S’il s’agit effectivement du dernier album en carrière du groupe, comme le stipule une persistante rumeur (difficile à vérifier puisque les musiciens n’ont donné aucune entrevue en marge du lancement), Rammstein pourra partir la tête haute en laissant derrière lui une ultime collection de chansons de heavy métal industriel d’une redoutable efficacité.

C’est particulièrement vrai durant la première partie du disque, percutante et éclectique. Ça démarre en force avec l’hymnique Deutschland, une ode amère des Allemands au passé trouble de leur pays natal. « Cœur de flammes, je veux t’aimer et te maudire », chante Lindemann à l’adresse de sa patrie dans une rare prise de position politique de Rammstein.

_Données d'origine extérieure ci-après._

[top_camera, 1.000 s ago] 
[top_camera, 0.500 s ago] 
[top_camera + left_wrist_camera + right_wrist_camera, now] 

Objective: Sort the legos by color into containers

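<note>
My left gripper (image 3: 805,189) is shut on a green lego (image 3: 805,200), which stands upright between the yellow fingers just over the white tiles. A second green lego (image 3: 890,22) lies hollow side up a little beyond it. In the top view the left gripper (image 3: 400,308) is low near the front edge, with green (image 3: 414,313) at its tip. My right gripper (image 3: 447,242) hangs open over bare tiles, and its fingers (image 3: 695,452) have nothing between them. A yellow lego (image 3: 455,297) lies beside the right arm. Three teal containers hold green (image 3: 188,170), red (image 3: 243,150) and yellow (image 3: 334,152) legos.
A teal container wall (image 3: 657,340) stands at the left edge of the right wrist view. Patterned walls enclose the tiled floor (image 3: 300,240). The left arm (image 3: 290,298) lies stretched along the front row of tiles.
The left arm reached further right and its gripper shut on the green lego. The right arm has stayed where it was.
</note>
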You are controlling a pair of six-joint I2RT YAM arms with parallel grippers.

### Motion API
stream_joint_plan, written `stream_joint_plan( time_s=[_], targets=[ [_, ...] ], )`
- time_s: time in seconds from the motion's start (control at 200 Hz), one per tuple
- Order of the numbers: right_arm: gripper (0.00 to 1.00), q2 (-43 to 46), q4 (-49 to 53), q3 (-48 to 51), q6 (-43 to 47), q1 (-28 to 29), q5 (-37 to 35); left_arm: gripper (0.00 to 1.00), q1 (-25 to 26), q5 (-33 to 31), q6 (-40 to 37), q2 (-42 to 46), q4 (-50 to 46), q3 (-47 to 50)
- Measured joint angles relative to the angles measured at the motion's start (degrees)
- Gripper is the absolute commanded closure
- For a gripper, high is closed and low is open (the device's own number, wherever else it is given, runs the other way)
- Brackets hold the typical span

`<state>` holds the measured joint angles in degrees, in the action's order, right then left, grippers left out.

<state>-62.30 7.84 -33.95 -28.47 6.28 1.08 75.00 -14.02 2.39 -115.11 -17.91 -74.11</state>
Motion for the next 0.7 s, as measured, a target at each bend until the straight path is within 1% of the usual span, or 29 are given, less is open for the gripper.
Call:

Accro à la provocation, le groupe a d’ailleurs déclenché une vive polémique quand les musiciens sont apparus en prisonniers juifs de la Shoah dans une scène du vidéoclip de la chanson, un époustouflant court métrage de dix minutes qui retrace de façon outrancière les épisodes peu glorieux de l’histoire allemande.

Rammstein électro

S’ensuit une excursion en terre inexplorée chez Rammstein avec Radio, un titre à la facture électro qui met les claviers de l’avant et qui fonctionne étonnamment bien.

Ce n’est pas le seul titre à flirter avec des sonorités plus pop. Après la nerveuse et combative Zeig Dich, Aüslander joue dans les mêmes eaux, cette fois dans une structure musicale évoquant les succès fédérateurs de la mouvance EDM qui a balayé le globe pendant la dernière décennie.

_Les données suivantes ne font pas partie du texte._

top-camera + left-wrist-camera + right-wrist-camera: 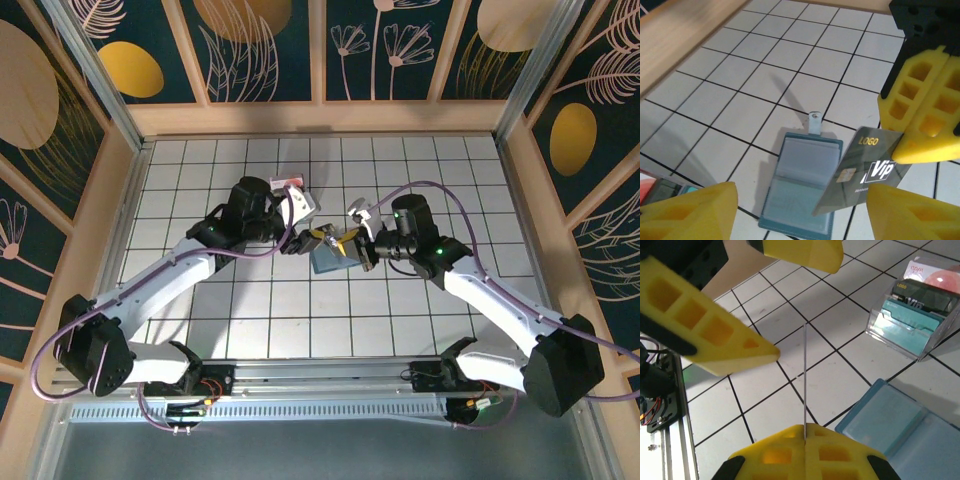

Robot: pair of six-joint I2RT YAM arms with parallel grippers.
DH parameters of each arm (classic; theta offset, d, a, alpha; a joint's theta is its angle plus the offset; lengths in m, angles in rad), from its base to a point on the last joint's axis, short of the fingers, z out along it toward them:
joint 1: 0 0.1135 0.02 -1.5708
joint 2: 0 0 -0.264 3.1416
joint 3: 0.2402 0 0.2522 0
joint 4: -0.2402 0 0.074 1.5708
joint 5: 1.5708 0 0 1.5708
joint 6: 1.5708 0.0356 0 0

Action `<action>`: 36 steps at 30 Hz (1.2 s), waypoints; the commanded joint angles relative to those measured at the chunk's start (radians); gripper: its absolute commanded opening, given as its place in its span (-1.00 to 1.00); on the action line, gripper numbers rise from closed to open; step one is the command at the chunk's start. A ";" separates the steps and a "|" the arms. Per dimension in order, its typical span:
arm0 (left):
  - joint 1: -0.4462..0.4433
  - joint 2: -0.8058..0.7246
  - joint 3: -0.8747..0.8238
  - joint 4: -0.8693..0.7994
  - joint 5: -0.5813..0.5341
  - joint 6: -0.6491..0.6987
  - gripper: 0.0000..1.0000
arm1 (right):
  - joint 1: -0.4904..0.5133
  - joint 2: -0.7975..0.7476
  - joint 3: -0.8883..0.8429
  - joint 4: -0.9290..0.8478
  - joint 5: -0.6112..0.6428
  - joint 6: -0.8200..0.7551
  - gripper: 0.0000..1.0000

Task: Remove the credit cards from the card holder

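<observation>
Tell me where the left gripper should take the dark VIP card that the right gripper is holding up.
Take the free chip end of the dark VIP card, away from the right gripper, which pinches the opposite edge. Bring the left gripper in along the card's plane, probably with one finger on each flat face, since the card looks too thin to squeeze edge to edge.

Bright, even light falls from overhead onto the white worktop (300, 300), leaving soft grey shadows under the arms (160, 280). Up close, the left claw (801, 205) looks soft and out of focus, while the credit card (860, 175) print stays sharp. The right wrist view's lower-left corner washes out white.
</observation>
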 commanded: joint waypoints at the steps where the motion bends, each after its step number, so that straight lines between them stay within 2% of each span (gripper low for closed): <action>1: 0.011 0.032 0.061 -0.069 0.120 0.089 0.29 | 0.013 -0.010 0.040 -0.029 -0.036 -0.027 -1.00; 3: 0.012 0.053 0.076 -0.095 0.145 0.117 0.20 | 0.016 -0.008 0.046 -0.035 -0.039 -0.031 -1.00; 9: 0.012 0.118 0.123 -0.167 0.158 0.170 0.16 | 0.017 -0.008 0.057 -0.042 -0.064 -0.041 -1.00; 14: 0.013 0.139 0.152 -0.225 0.205 0.216 -0.22 | 0.018 -0.004 0.058 -0.041 -0.069 -0.042 -1.00; 16: 0.012 0.144 0.154 -0.242 0.216 0.229 -0.23 | 0.018 -0.002 0.063 -0.038 -0.074 -0.042 -1.00; 20: 0.012 0.147 0.153 -0.280 0.232 0.264 -0.40 | 0.018 -0.004 0.069 -0.034 -0.086 -0.047 -1.00; 27: 0.012 0.138 0.146 -0.306 0.255 0.292 -1.00 | 0.018 0.009 0.080 -0.017 -0.099 -0.050 -1.00; 32: 0.013 0.127 0.132 -0.288 0.260 0.283 -1.00 | 0.017 0.007 0.075 0.006 -0.071 -0.043 -1.00; 35: 0.011 0.094 0.096 -0.228 0.243 0.243 -1.00 | 0.009 -0.018 0.059 0.036 -0.018 -0.018 -0.55; 36: 0.013 0.076 0.072 -0.192 0.234 0.220 -1.00 | 0.001 -0.033 0.047 0.051 0.004 -0.007 -0.30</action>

Même si on ne comprend pas ce que chante Lindemann (à moins de lire les traductions disponibles en ligne), on devine aisément que Sex, dont l’imparable mélodie à la Muse de l’époque Psycho fera certainement mouche en concert, traite de plaisirs charnels sans aucune subtilité.

Rage et désespoir

Tout cela nous amène au plat de résistance, Puppe, un titre frontal qui aborde l’exploitation sexuelle et qui se démarque clairement du reste des onze compositions de l’album par son relatif dépouillement et le cruel sentiment de désespoir et de rage qui s’en dégage.

Le reste de l’album, moins pugnace, oscille entre l’acceptable et quelques ballades sans grande envergure. Rien toutefois pour gâcher l’impression générale électrisante que laisse ce Rammstein inspiré.

Maintenant, il faut espérer que le groupe, reconnu pour ses prestations enflammées dans tous les sens du terme, traversera l’Atlantique pour une série de concerts, surtout s’il s’agit effectivement de son chant du cygne.

Pour l’instant, seules des dates en Europe ont été annoncées. Mais comme le guitariste Richard Zven Kruspe l’a signalé il y a quelques mois, la formation en a possiblement pour trois ou quatre ans à tourner. Notre tour viendra bien.